Tuberculosis remains a public health burden in Zhaotong and our findings show that there are significant spatial-temporal characteristics of PTB at town scale in the region. Therefore, the findings of this study have provided useful information on the prevailing epidemiological situation of PTB in Zhaotong using existing health data and could be used to develop strategies for more effective PTB control at the town level.
Center of disease control and prevention
The authors would like to thank colleagues of the TB programme in the Yunnan CDC for their assistance in the data collection.
This study was supported by the National Special Science and Technology Project for Major Infectious Diseases of China (Grant No. 2012ZX10004-220, 2016ZX10004222-006) and the China-UK Global Health Support Programme (Grant No.: GHSP-CS-OP1-01). The Forth Round of Three-Year Public Health Action Plan of Shanghai, China(No. 15GWZK0101, GWIV-29). The funders had no role in the study design, data collection and analysis, decision to publish, or preparation of the paper.
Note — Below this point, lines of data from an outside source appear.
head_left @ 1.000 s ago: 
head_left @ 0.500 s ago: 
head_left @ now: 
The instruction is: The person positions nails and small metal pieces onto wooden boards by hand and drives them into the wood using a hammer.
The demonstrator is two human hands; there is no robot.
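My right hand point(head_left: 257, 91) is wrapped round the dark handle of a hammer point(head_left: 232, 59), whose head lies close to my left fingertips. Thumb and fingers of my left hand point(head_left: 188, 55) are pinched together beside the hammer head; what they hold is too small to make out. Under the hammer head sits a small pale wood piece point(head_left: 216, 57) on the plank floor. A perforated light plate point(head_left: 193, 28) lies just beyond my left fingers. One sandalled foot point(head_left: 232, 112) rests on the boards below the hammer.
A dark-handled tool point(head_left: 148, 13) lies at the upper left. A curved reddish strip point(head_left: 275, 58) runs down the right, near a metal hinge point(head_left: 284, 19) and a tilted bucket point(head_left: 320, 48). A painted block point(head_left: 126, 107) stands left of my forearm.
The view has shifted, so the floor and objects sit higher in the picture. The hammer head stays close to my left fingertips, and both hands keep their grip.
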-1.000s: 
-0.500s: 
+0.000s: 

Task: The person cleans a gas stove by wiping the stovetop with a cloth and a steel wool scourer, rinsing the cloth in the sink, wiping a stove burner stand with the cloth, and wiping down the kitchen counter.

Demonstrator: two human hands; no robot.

Availability of data and materials
In order to protect the privacy of TB patients, we will not share the original copies of information from the database. We would like to share statistical results of this study. If anyone needs these data, please contact the corresponding author for a soft copy.
LH and S-ZL designed the research and tools, and supervised the study. LH analysed the data and wrote the paper. X-XL and S-ZL revised the paper and provided critical comments. EMA assisted in the editing of the paper. LX, YR and C-LC revised and approved the final paper and accept accountability for all aspects of the work. All authors approve the paper for publication.
The authors declare that they have no competing interests.
Consent for publication
Ethics approval and consent to participate
In this study, TB data were collected by routine TB surveillance and control activities. Therefore ethical consent was not essential.